• November 13th, 2019

Produce music for the world, not only for Namibians - Garth Prince

 Paheja Siririka

WINDHOEK - A former lead singer of the then popular band Afroshine known for its hit song ‘Ti Mama’ in 2008, says musicians should produce music for the world and not Namibia only.

Garth Prinsonsky is a Namibian musician and composer based in Canada, who goes by the stage name Garth Prince. He was born in Cape Town and grew up in Swakopmund. He has been in Canada since August 2008.  
After taking a break from mainstream concerts, he is using his expertise for the greater good. 

“I now only do school shows, workshops, and residencies,” he said in a recent interview. Garth Prince considers himself an “artiste-in-residence” for schools across Canada. 

“I prefer doing these because it gives me a chance to work more regular hours than when I was doing weekend shows. I get to spend more time with my family that way. I am also often invited to teach at educator conferences in Alberta and other provinces in Canada,” said Garth Prince. 

“Music has always been a means for me to express myself. Where words fail, music helps me emote, music also enables me to stay connected to my roots in Namibia, and share my history and culture with my children who were both born in Canada,” he said.

Comparing the state of music in Canada and Namibia, Garth Prince said musicians around the globe are adapting to the way technology and social media has affected the industry. 

“I think Namibian musicians have to produce music for the world, and not just for Namibians, because we now live in a world where we are all connected. If we make music only for ourselves and for “our people” then we miss out on a huge opportunity,” he observed. 

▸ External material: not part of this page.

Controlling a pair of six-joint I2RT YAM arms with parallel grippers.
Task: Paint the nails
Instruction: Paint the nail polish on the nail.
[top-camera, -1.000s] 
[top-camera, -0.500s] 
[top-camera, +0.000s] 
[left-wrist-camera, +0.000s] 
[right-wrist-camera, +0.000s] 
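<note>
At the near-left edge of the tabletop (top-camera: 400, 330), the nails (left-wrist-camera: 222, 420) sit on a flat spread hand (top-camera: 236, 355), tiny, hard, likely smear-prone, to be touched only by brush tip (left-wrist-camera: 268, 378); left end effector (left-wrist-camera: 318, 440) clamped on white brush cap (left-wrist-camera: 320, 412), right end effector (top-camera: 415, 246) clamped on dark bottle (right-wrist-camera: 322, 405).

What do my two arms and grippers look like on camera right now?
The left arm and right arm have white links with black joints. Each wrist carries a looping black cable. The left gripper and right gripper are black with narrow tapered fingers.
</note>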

Reasons for migrating to North America was his family. “I moved here to be with my wife, who I met on a choir tour of western Canada in 2006. We have been married for 10 years and have two children, a boy, and a girl,” he said. 
After moving, he kept to his passion - music  and has embarked on teaching African music to the rest of the world. He also told Entertainment Now! that he was motivated to start teaching music purely because of the happiness he observed from those he was teaching. 

“When I taught music to my own children, I saw the joy it gave them. I noticed that they especially loved Namibian folk songs,” he narrated. 

Garth Prince also saw many African musicians on tour in Edmonton. 
“I offered to be the opening act for their shows, including for the late Oliver (Tuku) Mtukudzi. These experiences taught me that Canadian audiences love my specific fusion of African music,” he explained. 
Being of mixed origin, Garth Prince fuses genres together. 

“I draw from my traditional music experience in Mascato Youth Choir from Namibia, my time studying jazz music in university, and also from the Orff Schulwerk (music for children),” he outlined.